What to produce:
All pictures are to be skipped; retype only the lines from the top of the entries through the line with "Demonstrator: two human", both included.

━━ Input material

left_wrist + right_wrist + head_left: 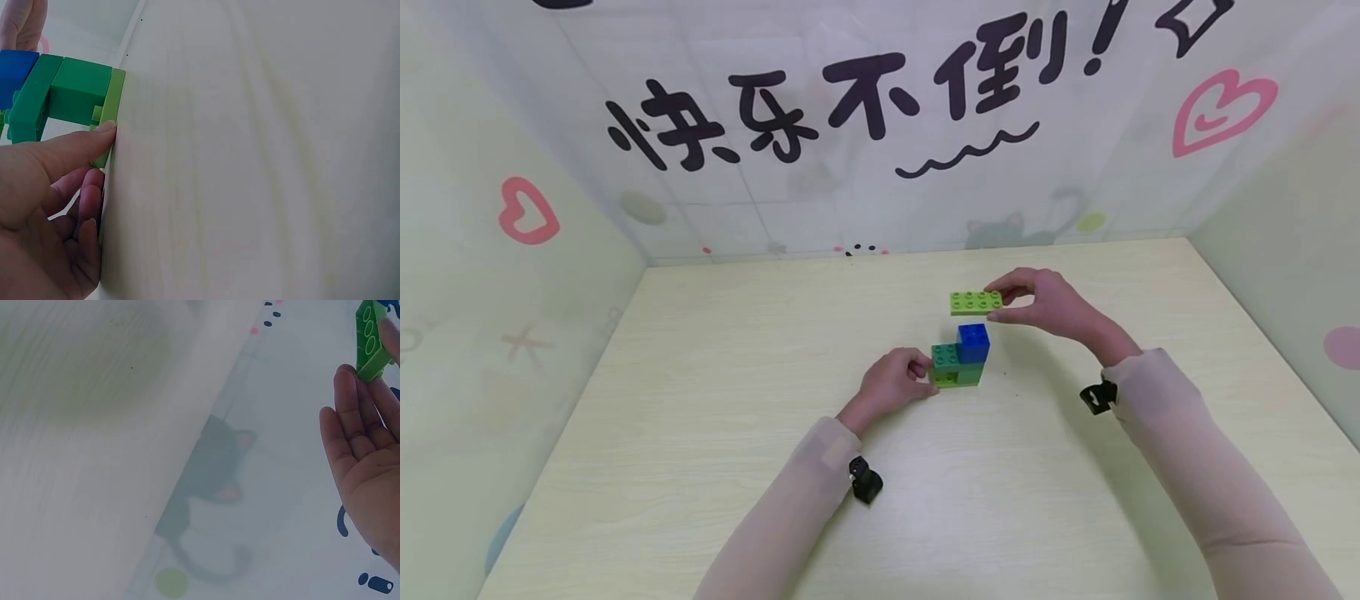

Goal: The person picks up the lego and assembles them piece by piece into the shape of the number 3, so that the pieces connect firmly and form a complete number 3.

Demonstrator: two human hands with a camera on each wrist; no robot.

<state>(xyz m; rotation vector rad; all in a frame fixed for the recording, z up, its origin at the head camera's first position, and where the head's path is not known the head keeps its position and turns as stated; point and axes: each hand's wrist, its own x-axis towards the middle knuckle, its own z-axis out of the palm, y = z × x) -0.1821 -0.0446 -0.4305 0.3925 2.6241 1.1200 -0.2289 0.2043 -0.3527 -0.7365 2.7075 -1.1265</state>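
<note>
Sleeves: pale, sheer sleeves (790,508) cover both forearms nearest the camera, each with a small black wrist camera (866,482) strapped on.
Left hand: the left hand (891,382) rests on the bench at the left side of the brick stack, its thumb (75,147) pressed against the bottom light green brick and the other fingers curled beneath; it grips the stack's base.
Brick stack: the brick stack (959,358) stands near the middle of the bench; a light green brick (957,379) lies at the bottom, a dark green brick (945,357) sits on it at the left, and a blue brick (973,342) rises highest at the right.
Flat brick: a light green flat brick (975,302) is held level in the air, just beyond and above the blue brick, not touching it.
Right hand: the right hand (1045,302) pinches the right end of the flat brick between thumb and fingers.
Bench: the pale wood-grain bench (715,400) carries the stack.
Walls: a far wall (865,192) bears black characters, a wavy line and a pink heart (1221,108); another heart (527,212) marks the left wall.
</note>
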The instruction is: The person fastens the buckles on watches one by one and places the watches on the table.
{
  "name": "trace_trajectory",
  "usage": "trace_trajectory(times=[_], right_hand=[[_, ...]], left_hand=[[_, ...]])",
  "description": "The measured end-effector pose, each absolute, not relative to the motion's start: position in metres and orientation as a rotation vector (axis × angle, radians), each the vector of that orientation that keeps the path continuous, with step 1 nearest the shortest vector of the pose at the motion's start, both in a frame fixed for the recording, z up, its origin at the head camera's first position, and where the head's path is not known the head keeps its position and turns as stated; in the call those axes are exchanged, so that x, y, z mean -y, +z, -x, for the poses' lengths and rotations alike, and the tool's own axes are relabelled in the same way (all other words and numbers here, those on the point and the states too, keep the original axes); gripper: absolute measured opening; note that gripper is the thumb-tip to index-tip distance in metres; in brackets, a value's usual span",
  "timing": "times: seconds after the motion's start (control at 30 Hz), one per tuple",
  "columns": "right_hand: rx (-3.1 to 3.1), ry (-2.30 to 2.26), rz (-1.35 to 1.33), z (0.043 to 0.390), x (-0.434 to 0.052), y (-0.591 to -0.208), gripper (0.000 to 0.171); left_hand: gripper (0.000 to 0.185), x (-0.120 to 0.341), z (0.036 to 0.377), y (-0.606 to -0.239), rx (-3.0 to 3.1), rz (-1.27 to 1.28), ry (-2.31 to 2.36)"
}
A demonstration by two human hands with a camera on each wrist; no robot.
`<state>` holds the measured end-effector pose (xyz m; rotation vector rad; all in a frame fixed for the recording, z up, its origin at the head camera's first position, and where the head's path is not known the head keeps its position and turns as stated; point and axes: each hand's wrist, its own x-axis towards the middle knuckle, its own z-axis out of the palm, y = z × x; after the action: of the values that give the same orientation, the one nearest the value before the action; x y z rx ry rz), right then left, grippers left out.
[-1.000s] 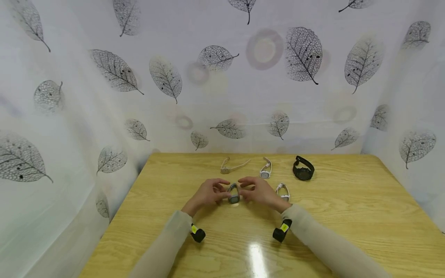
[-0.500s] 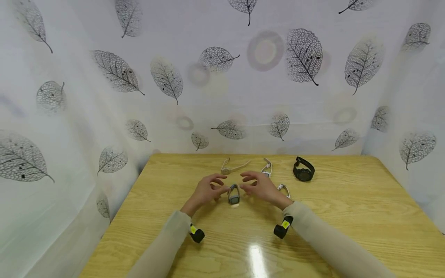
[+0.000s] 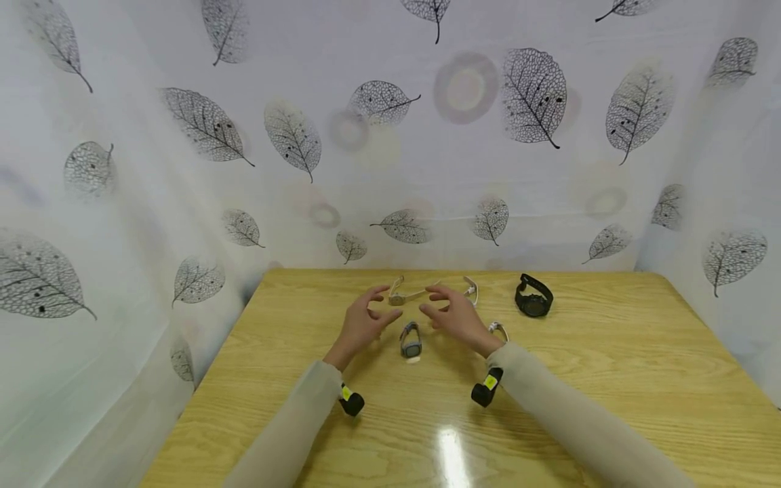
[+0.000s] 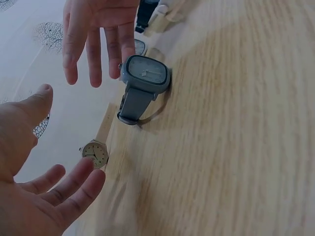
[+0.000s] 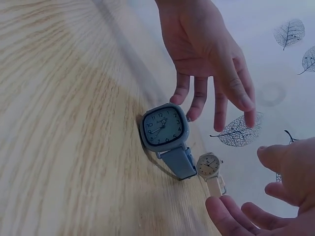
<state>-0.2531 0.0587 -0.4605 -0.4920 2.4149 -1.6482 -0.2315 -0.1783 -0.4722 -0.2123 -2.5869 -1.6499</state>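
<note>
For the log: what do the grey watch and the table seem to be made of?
Grey watch: the strap looks like matte leather or a synthetic; it stays in a stiff loop with no gloss. The case is a dull grey, plastic or coated metal; I cannot tell which. Table: light wood or wood-look laminate, with printed-looking grain and a glossy finish that mirrors a lamp.

You can read hour numerals 1–12 on the dial of the grey-blue watch (image 5: 164, 127) in the right wrist view. Small beige watch (image 5: 208, 165) has dial marks too, but too tiny to read. No brand or other text legible elsewhere.
</note>
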Motion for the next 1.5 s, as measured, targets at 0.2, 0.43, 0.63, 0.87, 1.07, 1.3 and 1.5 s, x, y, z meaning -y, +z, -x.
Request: trace_trajectory(times=[0.2,0.43,0.63,0.87,1.07,1.3,1.5], right_hand=[[-2.468,-1.638,0.421,0.261,-0.051,-0.463,0.059],[-2.478,-1.644,0.336,0.268,-0.047,-0.465,0.06],[-2.518,-1.594,0.297,0.277,-0.042,-0.467,0.063],[-2.547,-1.55,0.277,0.286,-0.035,-0.467,0.06],[-2.509,-1.571,0.219,0.293,-0.03,-0.47,0.059],[-2.539,-1.551,0.205,0.297,-0.025,-0.473,0.054],[-2.613,-1.481,0.215,0.299,-0.021,-0.473,0.049]], left_hand=[[0.059,0.173,0.244,-0.472,2.569,0.17,-1.525],[0.056,0.168,0.255,-0.473,2.573,0.131,-1.458],[0.052,0.167,0.263,-0.475,2.581,0.142,-1.414],[0.05,0.169,0.272,-0.478,2.587,0.143,-1.381],[0.046,0.173,0.279,-0.481,2.58,0.133,-1.388],[0.029,0.173,0.287,-0.486,2.591,0.121,-1.419],[0.024,0.171,0.289,-0.486,2.605,0.114,-1.382]])
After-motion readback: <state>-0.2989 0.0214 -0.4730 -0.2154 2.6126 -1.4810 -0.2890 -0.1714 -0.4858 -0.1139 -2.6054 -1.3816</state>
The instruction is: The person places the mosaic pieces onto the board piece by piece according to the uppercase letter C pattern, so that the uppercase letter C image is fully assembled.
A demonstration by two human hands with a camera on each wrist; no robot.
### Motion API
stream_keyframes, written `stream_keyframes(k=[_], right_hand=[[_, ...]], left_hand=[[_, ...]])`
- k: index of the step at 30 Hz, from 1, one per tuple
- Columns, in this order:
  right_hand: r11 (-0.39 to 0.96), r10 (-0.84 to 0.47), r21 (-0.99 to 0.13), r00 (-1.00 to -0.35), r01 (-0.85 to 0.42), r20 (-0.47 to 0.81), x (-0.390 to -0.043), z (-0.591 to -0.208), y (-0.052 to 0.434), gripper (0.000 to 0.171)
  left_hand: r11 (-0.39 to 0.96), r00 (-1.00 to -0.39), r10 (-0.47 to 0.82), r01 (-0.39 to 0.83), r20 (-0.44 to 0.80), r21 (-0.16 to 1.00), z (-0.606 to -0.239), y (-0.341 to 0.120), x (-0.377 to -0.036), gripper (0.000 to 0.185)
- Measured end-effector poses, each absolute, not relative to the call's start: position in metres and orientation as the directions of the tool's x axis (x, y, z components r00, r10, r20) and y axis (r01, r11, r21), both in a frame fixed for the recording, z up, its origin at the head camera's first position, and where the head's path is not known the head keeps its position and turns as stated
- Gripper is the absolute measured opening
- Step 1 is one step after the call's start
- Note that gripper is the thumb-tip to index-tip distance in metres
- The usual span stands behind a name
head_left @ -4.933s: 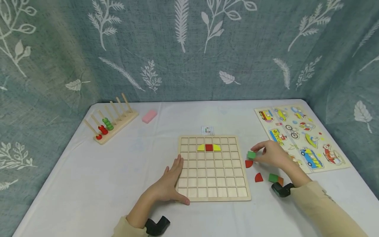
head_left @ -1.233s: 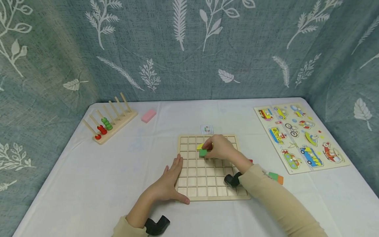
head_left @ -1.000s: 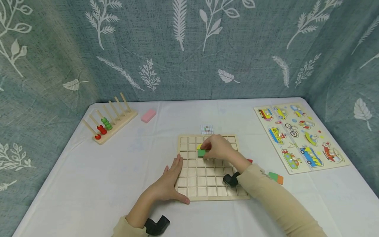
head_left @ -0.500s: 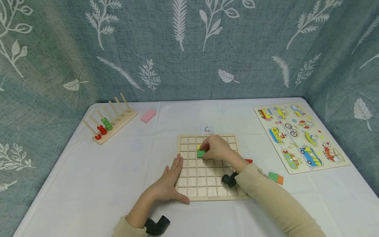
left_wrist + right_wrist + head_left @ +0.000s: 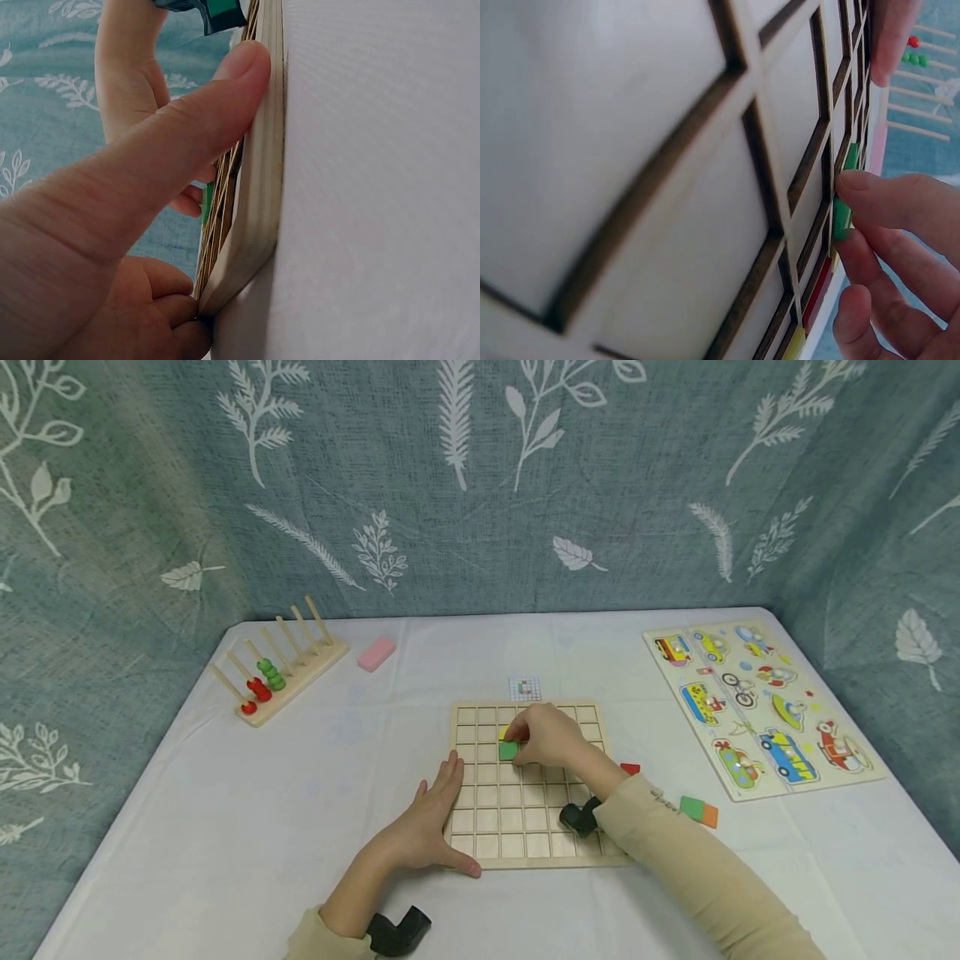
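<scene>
Left hand (image 5: 420, 831): flat on the desk (image 5: 225, 827), fingers straight and relaxed, thumb laid along the near-left edge of the wooden grid board (image 5: 480, 847). Left wrist view shows the thumb (image 5: 187, 127) pressed against the board's layered plywood rim. Holds nothing.

Board: pale unfinished wood, square, thin raised slats dividing it into shallow square cells. Desk covering is white cloth, faintly wrinkled.

Right hand (image 5: 551, 737): reaches over the board from the right, beige sleeve (image 5: 697, 877) crossing its near-right corner. Fingertips (image 5: 877, 187) pinch a small green square tile (image 5: 508, 750), flat, smooth painted surface, set at a cell in the board's upper-middle rows. Cannot tell if it sits fully seated in the cell. A yellow piece (image 5: 507, 732) shows just beyond it, mostly hidden by the fingers.

Right of board: a red piece (image 5: 630, 768), then a green and orange pair of tiles (image 5: 699, 811) lying touching.

Further back: small printed pattern card (image 5: 525, 688); glossy vehicle picture puzzle (image 5: 757, 710) at right; pink rectangular block (image 5: 377, 653); wooden peg rack (image 5: 281, 672) with green and red beads at left.
</scene>
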State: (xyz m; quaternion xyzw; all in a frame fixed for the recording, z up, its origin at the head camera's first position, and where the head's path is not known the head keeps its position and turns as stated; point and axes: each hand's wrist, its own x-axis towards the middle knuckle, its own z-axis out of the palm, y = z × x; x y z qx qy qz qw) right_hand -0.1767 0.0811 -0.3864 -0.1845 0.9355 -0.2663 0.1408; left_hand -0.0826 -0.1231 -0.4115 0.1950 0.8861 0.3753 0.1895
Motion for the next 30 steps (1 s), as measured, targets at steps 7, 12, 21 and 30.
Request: stream_keyframes(k=[7, 12, 21, 30], right_hand=[[0.789, -0.421, -0.55, -0.892, -0.273, -0.162, -0.1756, -0.3854, 0.0806, 0.021], [0.791, -0.421, -0.548, -0.892, -0.271, -0.166, -0.1757, -0.3859, 0.0806, 0.02], [0.797, -0.419, -0.54, -0.891, -0.271, -0.173, -0.1765, -0.3855, 0.0827, 0.021], [0.766, -0.432, -0.584, -0.888, -0.268, -0.159, -0.1767, -0.3866, 0.0868, 0.022]], left_hand=[[0.643, -0.852, 0.487, 0.202, -0.191, 0.739, -0.4118, -0.123, -0.0824, 0.131], [0.644, -0.853, 0.486, 0.202, -0.191, 0.738, -0.4129, -0.1232, -0.0826, 0.132], [0.634, -0.849, 0.495, 0.205, -0.187, 0.745, -0.4136, -0.1232, -0.0827, 0.132], [0.637, -0.849, 0.494, 0.204, -0.19, 0.744, -0.4129, -0.124, -0.0826, 0.132]])
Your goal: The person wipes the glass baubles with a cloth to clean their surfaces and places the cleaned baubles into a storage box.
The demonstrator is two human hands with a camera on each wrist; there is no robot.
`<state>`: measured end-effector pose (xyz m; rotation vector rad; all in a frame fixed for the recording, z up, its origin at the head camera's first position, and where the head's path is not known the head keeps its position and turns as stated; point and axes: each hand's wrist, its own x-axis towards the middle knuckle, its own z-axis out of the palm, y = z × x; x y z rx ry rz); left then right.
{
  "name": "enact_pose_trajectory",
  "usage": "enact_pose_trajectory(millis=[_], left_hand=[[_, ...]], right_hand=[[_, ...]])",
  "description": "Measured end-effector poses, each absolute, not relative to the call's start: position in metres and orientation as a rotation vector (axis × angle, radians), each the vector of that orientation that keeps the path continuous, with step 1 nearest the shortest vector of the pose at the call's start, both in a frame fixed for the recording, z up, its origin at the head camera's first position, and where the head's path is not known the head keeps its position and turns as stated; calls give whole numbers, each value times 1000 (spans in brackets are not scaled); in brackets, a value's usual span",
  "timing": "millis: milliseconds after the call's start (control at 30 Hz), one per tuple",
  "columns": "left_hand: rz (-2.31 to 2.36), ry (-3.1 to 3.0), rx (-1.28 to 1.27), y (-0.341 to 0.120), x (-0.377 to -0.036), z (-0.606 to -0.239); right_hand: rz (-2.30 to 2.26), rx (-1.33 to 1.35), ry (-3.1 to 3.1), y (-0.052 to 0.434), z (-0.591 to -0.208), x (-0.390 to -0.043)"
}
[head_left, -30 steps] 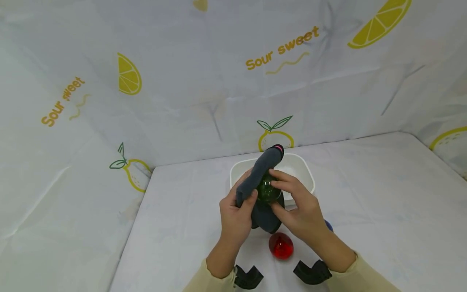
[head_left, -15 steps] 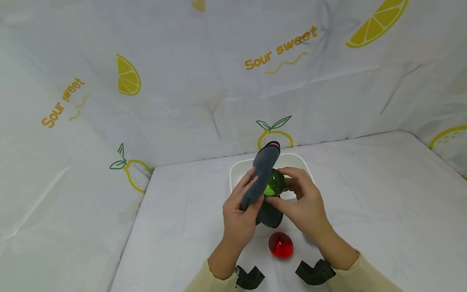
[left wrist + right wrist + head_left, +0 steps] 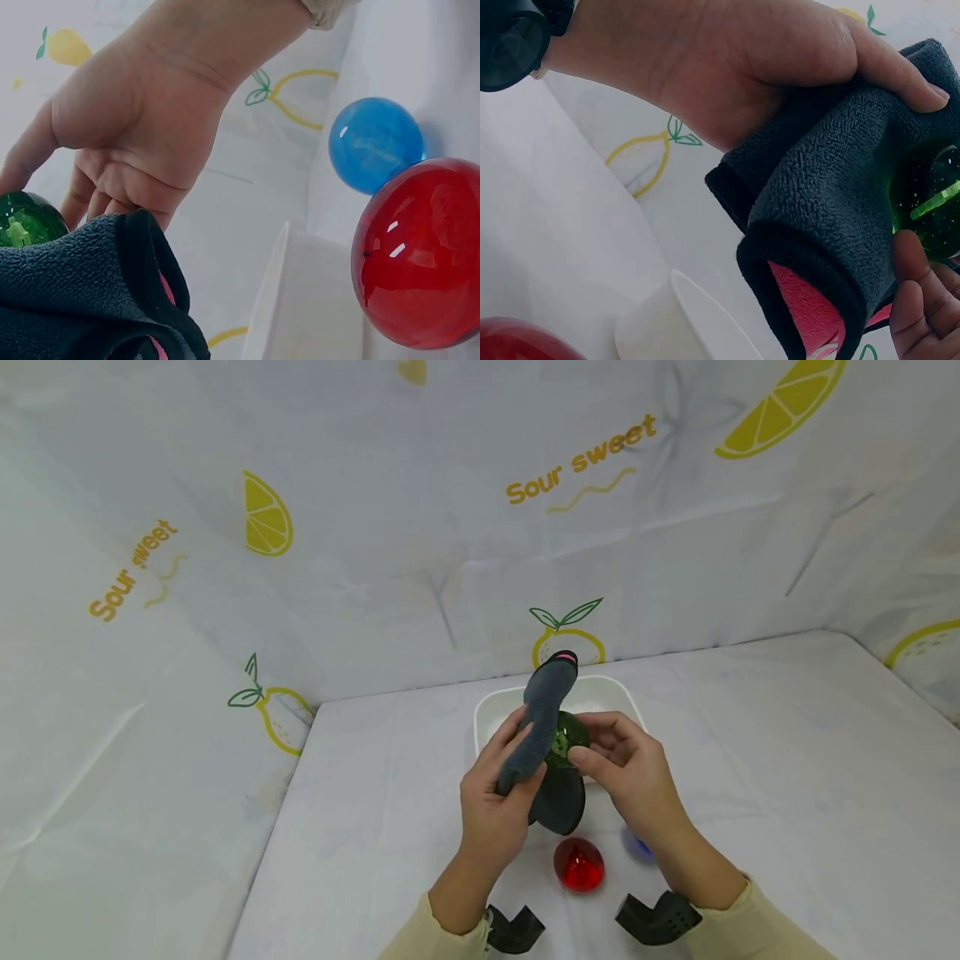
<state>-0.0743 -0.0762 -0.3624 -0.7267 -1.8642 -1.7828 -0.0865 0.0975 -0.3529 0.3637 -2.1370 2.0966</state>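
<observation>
My left hand [image 3: 495, 802] grips a dark grey-blue cloth [image 3: 551, 693] with black edging and a pink underside. The cloth lies folded against the left side of a clear green ball [image 3: 572, 735]. From the other side, my right hand [image 3: 633, 772] holds that ball between thumb and fingers. In the right wrist view, the left thumb [image 3: 900, 79] presses on the cloth, and curled right fingers [image 3: 919, 281] meet the ball. The left wrist view shows the right thumb [image 3: 30, 154] against the green ball [image 3: 26, 221], while the cloth [image 3: 82, 262] hides its lower part.
A white tub [image 3: 486, 714] stands behind the hands. On the table, a clear red ball [image 3: 579, 865] sits in front of them, and a blue ball [image 3: 641, 845] is partly hidden by the right forearm. A lemon-print sheet [image 3: 390, 577] hangs behind the table.
Both hands, the cloth and the green ball have shifted slightly right. My right hand has changed its hold on the ball, with its thumb now higher. More of the blue ball shows.
</observation>
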Motion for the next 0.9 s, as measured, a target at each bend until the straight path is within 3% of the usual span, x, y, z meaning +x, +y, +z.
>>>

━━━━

Result below:
left_wrist + right_wrist + head_left: 

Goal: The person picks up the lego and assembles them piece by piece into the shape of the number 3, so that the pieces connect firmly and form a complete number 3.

Demonstrator: two human hands with a camera on each wrist; no robot.

What this exercise needed has been supplied.